Close

    Subjective Histories of Sculpture II: Robert Morris

    Mon, Apr 7, 2008, 6:30pm

    • Related

    SculptureCenter, in collaboration with the Vera List Center for Art and Politics at The New School, presents a series of artist-led lectures: Subjective Histories of Sculpture II. This lecture series furthers SculptureCenter's exploration of how contemporary artists think about sculpture - its history and its legacies. Three artists at various stages of their career have been invited to present their own take on art history. They cite as examples specific works, bodies of work, texts, or even personal anecdotes - taken from inside and outside cultural production, and inside and outside "art." These subjective, incomplete, partial, or otherwise eclectic histories question assumptions and examine ways of viewing the old and the new.

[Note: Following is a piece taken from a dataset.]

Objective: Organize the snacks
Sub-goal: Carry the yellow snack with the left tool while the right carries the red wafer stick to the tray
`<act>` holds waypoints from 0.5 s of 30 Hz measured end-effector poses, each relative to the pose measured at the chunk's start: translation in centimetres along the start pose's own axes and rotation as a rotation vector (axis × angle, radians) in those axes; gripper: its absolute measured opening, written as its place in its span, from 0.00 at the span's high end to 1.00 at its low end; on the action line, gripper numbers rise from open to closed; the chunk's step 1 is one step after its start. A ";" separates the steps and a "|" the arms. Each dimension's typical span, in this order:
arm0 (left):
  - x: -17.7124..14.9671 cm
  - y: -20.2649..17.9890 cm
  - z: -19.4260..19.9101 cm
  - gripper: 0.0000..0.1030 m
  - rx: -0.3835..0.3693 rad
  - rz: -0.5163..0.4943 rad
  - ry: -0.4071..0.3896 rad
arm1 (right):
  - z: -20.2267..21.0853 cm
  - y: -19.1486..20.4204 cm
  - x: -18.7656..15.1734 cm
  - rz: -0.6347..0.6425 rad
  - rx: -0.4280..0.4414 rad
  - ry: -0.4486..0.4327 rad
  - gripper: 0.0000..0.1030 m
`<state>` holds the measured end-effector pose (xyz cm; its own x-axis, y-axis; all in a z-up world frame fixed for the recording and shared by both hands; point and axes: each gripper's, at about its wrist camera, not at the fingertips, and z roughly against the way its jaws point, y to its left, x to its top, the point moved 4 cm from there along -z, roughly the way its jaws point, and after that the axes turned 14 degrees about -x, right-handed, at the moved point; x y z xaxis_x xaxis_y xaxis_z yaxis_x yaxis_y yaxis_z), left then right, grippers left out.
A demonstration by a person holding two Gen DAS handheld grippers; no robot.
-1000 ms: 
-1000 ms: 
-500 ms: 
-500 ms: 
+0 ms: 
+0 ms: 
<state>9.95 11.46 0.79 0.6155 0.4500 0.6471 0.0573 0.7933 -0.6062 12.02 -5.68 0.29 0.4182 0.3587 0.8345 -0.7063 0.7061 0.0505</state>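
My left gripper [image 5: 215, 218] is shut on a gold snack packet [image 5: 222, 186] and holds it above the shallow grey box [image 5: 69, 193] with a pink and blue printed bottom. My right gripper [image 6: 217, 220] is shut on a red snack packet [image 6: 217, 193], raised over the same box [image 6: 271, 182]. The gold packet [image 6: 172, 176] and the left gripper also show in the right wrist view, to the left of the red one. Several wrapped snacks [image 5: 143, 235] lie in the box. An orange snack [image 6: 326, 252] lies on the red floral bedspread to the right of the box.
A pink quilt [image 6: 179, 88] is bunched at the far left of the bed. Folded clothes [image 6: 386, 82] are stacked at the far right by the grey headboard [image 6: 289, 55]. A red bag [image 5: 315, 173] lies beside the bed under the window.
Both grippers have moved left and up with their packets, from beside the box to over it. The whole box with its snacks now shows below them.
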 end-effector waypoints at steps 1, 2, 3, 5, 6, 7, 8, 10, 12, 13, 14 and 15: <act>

They also propose structures that lend themselves to understanding sculpture's evolving strategies through an observation of behaviors, dreams, and mistakes over the course of human civilization. Subjective Histories of Sculpture II is the second edition of SculptureCenter Lectures at The New School, inaugurated in 2006.

    Robert Morris was born in 1931, in Kansas City. His work has been influential since the early 1960s for his experiments in sculpture, dance, and process art but also for his seminal texts and essays within these fields. His sculptural work spans minimalist sculpture, earthworks, neo-dadaism, and conceptual art. Considered one of the most influential American artists of our time, his exhibitions and survey shows include Robert Morris: Recent Works at the Whitney Museum of American Art in 1970, and Body and Mind at the Solomon R. Guggenheim Museum, New York, in 1994, that traveled to the Deichtorhallen in Hamburg and the Musée National d'Art Moderne in Paris. Robert Morris currently lives and works in New York.

    Robert Morris, The Box with the Sound of its Own Making, 1961.